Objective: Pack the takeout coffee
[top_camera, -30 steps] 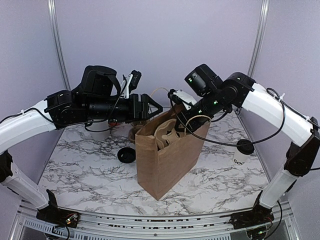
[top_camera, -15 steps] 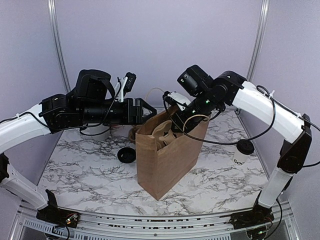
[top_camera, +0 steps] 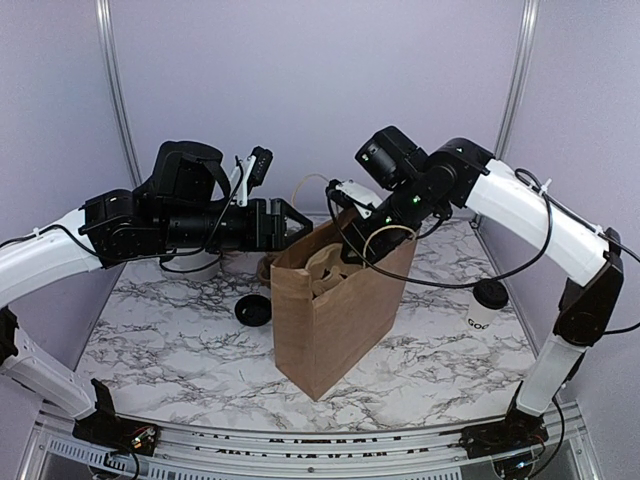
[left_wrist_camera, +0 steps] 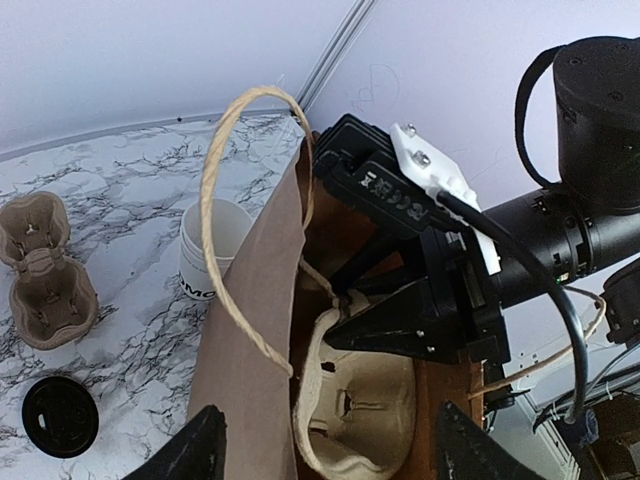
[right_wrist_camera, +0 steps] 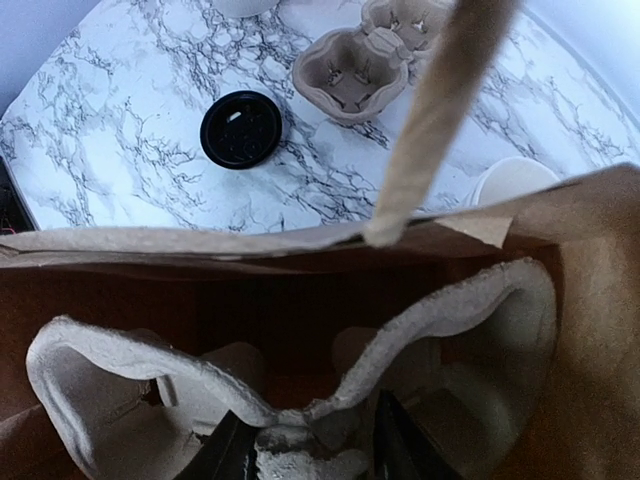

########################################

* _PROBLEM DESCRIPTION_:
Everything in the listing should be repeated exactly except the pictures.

* _WRITTEN RESPONSE_:
Objective: Pack the takeout coffee
[top_camera, -30 steps] 
[top_camera, -15 steps] 
[top_camera, +0 steps] 
[left_wrist_camera, +0 steps] 
[right_wrist_camera, +0 steps] 

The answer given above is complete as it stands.